Paula Scher: The Geography of Design (Part 2)

Scher left CBS Records in 1982. She formed the studio Koppel & Scher with Terry Koppel in 1984, where she embraced the pressures of working on her own. The experience taught her the challenge of keeping her own clients and “paying [her] own phone bill, a situation distant from that of a corporation like CBS. In 1991, Scher became a partner in the New York office of Pentagram. This unique business environment makes each partner responsible for maintaining his or her own clients and design teams while sharing accounting services, overhead, and profits with the other partners. The sole woman among 15 partners, Scher describes herself as “the only girl on the football team. That doesnt make her a cheerleader or a trophy date, but an equal player in a pack of heavy-hitters. The Pentagram environment continually forces her to hold her own and stay on top, both creatively and economically.

The move to Pentagram marked a major shift in Scher’s career. This world-class, large-scale studio brought Scher a new level of visibility, and cultural and economic clout. She now had access to clients and projects that would not have ordinarily come to a smaller studio, especially not to one run by a woman.
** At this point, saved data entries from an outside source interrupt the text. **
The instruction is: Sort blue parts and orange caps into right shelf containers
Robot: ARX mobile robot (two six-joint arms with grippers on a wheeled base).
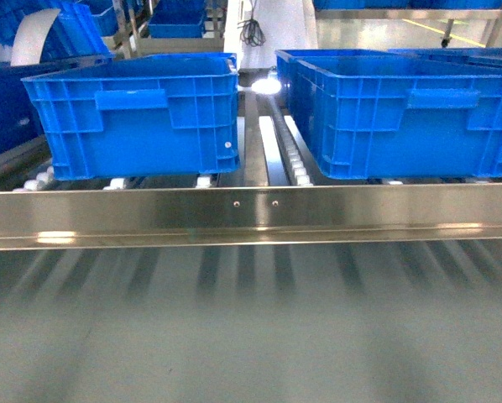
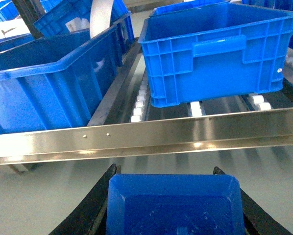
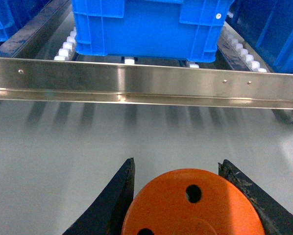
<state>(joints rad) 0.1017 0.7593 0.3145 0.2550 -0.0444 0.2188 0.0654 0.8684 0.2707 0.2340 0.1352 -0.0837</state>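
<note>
floor: pale grey-green, glossy, streaked with soft dark reflections | black cable: hangs coiled in the background aisle, above the gap between the bins | bright light glare: low in that gap | white curved sheet: rises behind the left-hand bins | yellow floor line: far right background

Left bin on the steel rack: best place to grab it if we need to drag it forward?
Grip the left bin by the raised handle bar on its front wall, coming from the front over the rail. It's the only protruding ledge facing us; the ribbed walls elsewhere are broad and flat.
</note>
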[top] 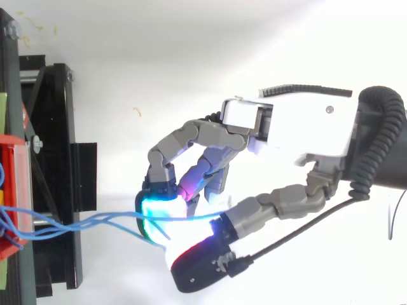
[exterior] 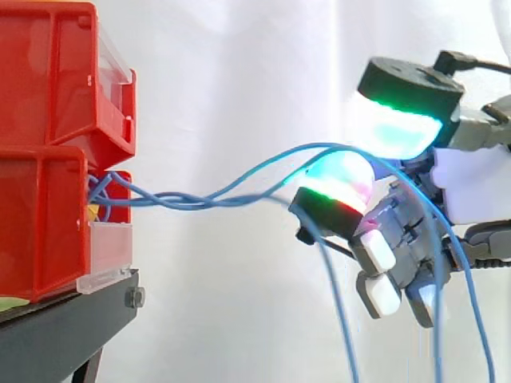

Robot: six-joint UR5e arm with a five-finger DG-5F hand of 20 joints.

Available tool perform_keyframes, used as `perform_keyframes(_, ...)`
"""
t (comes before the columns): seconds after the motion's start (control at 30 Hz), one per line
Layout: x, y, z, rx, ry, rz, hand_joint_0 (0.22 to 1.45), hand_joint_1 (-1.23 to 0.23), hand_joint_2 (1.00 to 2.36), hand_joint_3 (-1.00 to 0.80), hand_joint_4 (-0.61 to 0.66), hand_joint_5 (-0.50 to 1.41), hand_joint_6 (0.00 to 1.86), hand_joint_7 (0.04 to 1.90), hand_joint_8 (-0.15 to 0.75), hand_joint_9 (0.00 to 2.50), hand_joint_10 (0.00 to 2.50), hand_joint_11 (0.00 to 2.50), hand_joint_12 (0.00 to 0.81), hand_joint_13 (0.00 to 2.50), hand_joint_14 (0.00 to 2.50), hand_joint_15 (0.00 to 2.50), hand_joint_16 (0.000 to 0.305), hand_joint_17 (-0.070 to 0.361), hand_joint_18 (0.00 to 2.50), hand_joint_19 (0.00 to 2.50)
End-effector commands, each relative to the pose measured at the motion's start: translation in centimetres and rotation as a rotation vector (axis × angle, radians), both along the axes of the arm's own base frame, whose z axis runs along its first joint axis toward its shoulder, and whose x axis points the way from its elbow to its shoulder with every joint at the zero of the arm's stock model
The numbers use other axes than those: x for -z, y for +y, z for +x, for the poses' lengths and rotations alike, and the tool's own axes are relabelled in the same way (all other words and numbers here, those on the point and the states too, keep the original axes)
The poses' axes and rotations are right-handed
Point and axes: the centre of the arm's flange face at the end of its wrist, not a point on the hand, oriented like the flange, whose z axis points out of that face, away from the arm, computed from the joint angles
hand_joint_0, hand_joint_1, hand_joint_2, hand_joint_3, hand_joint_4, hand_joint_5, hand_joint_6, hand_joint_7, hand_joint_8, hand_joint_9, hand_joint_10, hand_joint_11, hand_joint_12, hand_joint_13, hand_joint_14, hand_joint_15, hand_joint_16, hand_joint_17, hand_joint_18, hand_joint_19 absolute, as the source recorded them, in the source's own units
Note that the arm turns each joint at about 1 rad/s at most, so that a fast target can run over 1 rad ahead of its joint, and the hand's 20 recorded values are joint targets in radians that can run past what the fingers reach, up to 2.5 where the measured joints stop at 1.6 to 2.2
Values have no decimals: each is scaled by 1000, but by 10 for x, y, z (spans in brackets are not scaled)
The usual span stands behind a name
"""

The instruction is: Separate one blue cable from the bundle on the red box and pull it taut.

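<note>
Two red bins (exterior: 48, 223) are stacked on a black stand (exterior: 64, 327) at the left. A bundle of thin blue cables (exterior: 184, 199) comes out of the lower bin's front and runs right toward my hand (exterior: 415, 231). One blue cable (exterior: 263, 163) rises away from the rest, passes between a cyan-glowing fingertip (exterior: 395, 128) and the red-green thumb pad (exterior: 335, 191), then drapes down over the hand. In the top view the hand (top: 299, 127) is curled, and that cable (top: 197, 217) is pinched between the pads. The other strands sag and hang down below the thumb.
The red bin's edge (top: 13, 190) and the black stand (top: 57, 159) lie along the left of the top view. A white curtain backs the scene. Loose blue strands (exterior: 343, 319) hang in the open space under the hand.
</note>
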Motion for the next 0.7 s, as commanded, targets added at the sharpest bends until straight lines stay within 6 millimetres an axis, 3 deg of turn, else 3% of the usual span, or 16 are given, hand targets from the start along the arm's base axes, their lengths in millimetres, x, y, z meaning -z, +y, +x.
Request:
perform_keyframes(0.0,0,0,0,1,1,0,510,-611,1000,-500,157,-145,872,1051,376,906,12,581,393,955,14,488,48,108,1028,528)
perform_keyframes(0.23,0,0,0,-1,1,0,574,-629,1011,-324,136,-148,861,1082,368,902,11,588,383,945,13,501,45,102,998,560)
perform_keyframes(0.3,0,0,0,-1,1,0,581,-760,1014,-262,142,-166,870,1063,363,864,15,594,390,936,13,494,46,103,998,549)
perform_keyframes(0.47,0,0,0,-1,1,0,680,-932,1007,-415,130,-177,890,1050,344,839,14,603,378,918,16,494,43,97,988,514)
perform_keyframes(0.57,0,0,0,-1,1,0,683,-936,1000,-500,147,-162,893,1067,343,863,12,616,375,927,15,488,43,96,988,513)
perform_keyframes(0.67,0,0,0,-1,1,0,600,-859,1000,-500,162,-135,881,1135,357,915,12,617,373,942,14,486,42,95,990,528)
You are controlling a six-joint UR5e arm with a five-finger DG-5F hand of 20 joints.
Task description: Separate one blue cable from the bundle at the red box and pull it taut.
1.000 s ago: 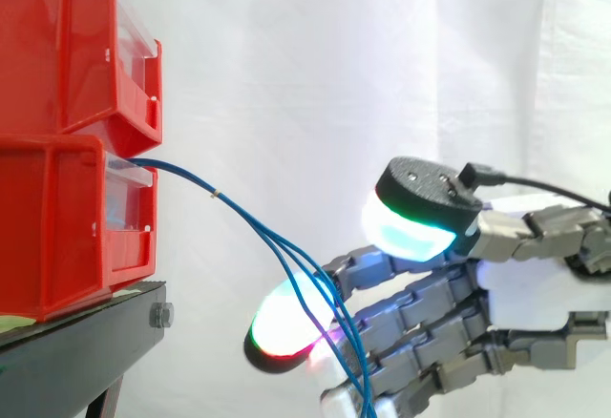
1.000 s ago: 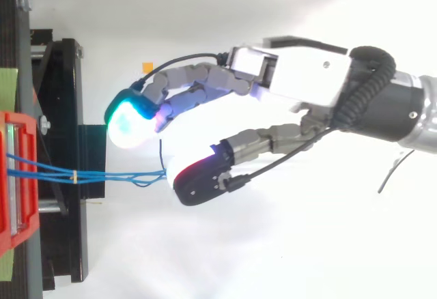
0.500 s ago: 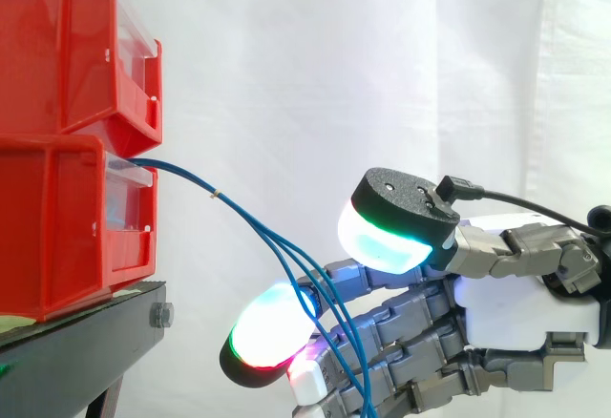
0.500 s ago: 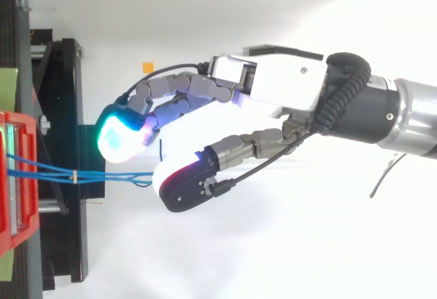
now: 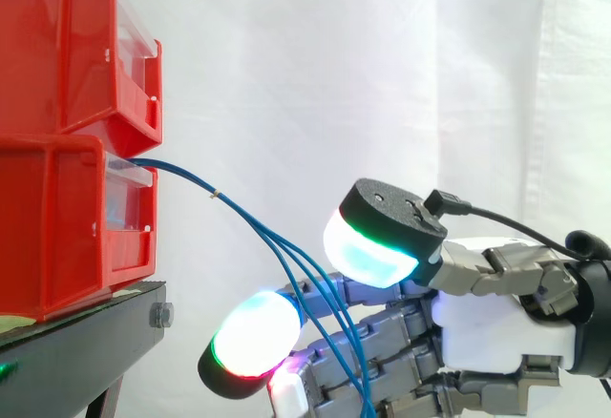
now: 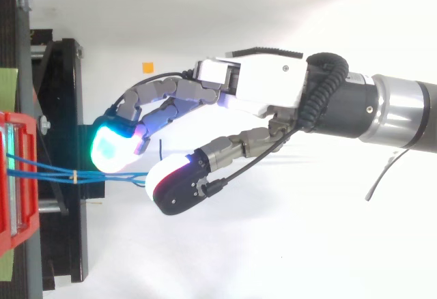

The years at Pentagram have allowed Scher to sharpen her typographic wit and her knack for conceptual solutions into a powerful approach to identity and branding. Whereas Scher’s earlier work often centered around the creation of a neatly contained package for a specific cultural product, she now confronts the much broader challenge of conveying a visual personality across a range of media, from posters, advertisements, and packages to physical spaces.

Among her most spectacular achievements has been the institutional identity she generated for the New York Public Theater in 1994. From large-scale billboards, down to the logo and stationery, Scher used a rhythmic mix of sans serif letterforms to construct a visual vocabulary that is both diverse and coherent—like the theater’s programming. Other clients include The New York Times Magazine, Champion International Corporation, Philips Van Heusen, and The American Museum of Natural History.

Assessing her work, Scher says, “I’ve always been what you would call a ‘pop’ designer. I wanted to make things that the public could relate to and understand, while raising expectations about what the ‘mainstream’ can be. My goal is not to be so above my audience that they can’t reach it. If I’m doing a cover for a record, I want to sell the record. I would rather be the Beatles than Philip Glass.”

Paula Scher is among the best designers of her generation. She cut a path for herself through the billboard-jungle of Pop, creating an approach to design that is articulate yet unpretentious, open to influences yet decisively individualistic. Through her astonishing visual work as well as her generous efforts within our profession as a teacher, advocate, and agitator, Scher has helped put an intelligent face on the field of graphic design.